Senate Democrats led by New Hampshire Sen. Jeanne Shaheen are pushing legislation that would enhance the value of and eligibly for the Affordable Care Act’s cost-sharing reductions (CSRs) and permanently fund the program, thus eliminating the need for the “silver-loading” workaround that insurers crafted after the Trump administration ended direct payments to reimburse their costs for the subsidies in 2017.
The Improving Health Care Affordability Act, introduced March 1, also would also make permanent the ACA premium tax credit enhancements in the soon-to-be-enacted COVID-19 relief bill.
And the Senate Democrats’ bill would lift the actuarial value of the ACA subsides from 70% to 80% by linking the premium tax credits to the gold-level instead of silver-level plans.
The legislation would insure another 4.5 million people, according to the Urban Institute economist Linda Blumberg.
Additionally, the bill would save households -- including those that received no subsidies under current law - an average $1,400 per year, Blumberg says. Federal spending would increase by about $350 billion over a decade, Blumberg estimates.
Blumberg and colleagues recently published a paper simulating five policy changes that, like Shaheen’s bill, would increase the ACA’s premium tax credits and the CSRs. Shaheen’s bill is a bit more generous than the options modeled by Urban, which is why Blumberg expects larger enrollment, more household savings and a slightly higher price over 10 years.
Urban experts also point out that the bill could be implemented quickly since it only requires a change in the computation of subsidies and eligibility -- the structure is already place.
Shaheen’s bill also would end the “silver-loading” work-around in a way that does not harm consumers.
Under the ACA, certain silver-level plans are required to reduce out-of-pocket costs for consumers that earn from 100 to 250 percent of poverty. The Obama administration reimbursed plans directly for the costs of those spending reductions, but GOP lawmakers claimed the allocations were illegal without a formal appropriation. After various legal proceedings, in 2017 the Trump administration stopped paying the CSRs.
But, as Blumberg says: If the goal was to undermine the ACA, ending the CSRs did not have that effect.
In 2016, she had modeled what might happen if the direct reimbursements for CSRs were ended. The aftermath happened as Blumberg predicted: Insurers and state regulators quickly crafted a workaround in which insurers increased premiums on their silver-level products to make up for the loss of direct payments.

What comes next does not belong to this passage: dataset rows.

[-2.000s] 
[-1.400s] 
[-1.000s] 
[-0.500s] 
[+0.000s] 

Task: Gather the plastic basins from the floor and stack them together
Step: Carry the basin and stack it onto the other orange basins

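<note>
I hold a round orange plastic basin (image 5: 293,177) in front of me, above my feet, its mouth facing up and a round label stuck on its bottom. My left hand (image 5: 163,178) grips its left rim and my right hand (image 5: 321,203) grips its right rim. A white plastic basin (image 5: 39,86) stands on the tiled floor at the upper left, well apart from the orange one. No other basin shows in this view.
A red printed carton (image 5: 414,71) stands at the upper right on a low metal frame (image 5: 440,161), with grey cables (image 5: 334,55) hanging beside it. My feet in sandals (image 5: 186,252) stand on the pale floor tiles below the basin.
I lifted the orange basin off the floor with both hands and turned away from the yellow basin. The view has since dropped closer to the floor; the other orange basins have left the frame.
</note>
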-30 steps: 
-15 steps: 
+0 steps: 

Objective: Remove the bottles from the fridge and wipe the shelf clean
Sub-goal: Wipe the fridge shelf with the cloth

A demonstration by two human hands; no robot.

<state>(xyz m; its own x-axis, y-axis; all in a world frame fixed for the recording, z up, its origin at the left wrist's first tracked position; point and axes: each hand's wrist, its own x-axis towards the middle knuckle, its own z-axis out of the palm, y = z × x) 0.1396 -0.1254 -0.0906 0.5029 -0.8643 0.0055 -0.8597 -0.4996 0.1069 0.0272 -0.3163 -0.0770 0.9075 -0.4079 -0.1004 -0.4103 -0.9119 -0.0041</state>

And since subsidies are based on the second lower-cost silver-level product, the larger premiums resulted in larger tax credits for everyone. Millions of Americans were eligible for zero-dollar bronze plans, lower-cost silver plans and in some cases gold products -- and federal spending on subsidies also went up.
Later, when the Trump administration considered barring insurers from silver-loading to save federal money, ACA advocates who had been angry over the decision to end CSRs pivoted to defend the practice. Ending silver-loading would hike premiums for low-income enrollees and reduce enrollment numbers, they argued.
Shaheen’s bill is structured to more efficiently spend federal dollars so that nobody would be worse off under the bill than under the status quo, says Stan Dorn of Families USA, which has endorsed the legislation. The ACA made incredible progress, but this bill would go a long way toward fixing the job, he adds.
He points to Kaiser Family Foundation data on 2021 ACA plans, which indicate that under Shaheen’s bill, people earning from 200 -250% of the FPL could switch from a plan with a $4,800 deductible to one with an $800 deductible -- with no additional premium costs.
It is exciting to see this serious attempt to make health care coverage more affordable, he says.
Shaheen’s Improving Health Care Affordability Act would permanently extend the ACA premium tax credit increases that passed as part of the American Rescue Package.
It also would expand CSRs to everyone earning up to 400% of poverty. For enrollees earning up to 200% FPL, the CSRs would hike the actuarial value of their plan from 80% up to 95%. Enrollees earning 200%-300% of FPL would have plans with a 90% AV and those earning from 300%-400% of FPL would get their plan value boosted to 85% AV.
In addition to Shaheen, the bill is sponsored by Sens. Tammy Baldwin (D-WI), Bob Casey (D-PA), Michael Bennet (D-CO), Maggie Hassan (D-NH), Richard Blumenthal (D-CT), Jack Reed (D-RI), Catherine Cortez Masto (D-NV), Debbie Stabenow (D-MI), Tina Smith (D-MN), Jon Tester (D-MT), Chris Murphy (D-CT), Ben Cardin (D-MD), Jacky Rosen (D-NV), Amy Klobuchar (D-MN) and Tim Kaine (D-VA).The bill has been endorsed by Families USA, Protect Our Care, and the National Partnership for Women & Families.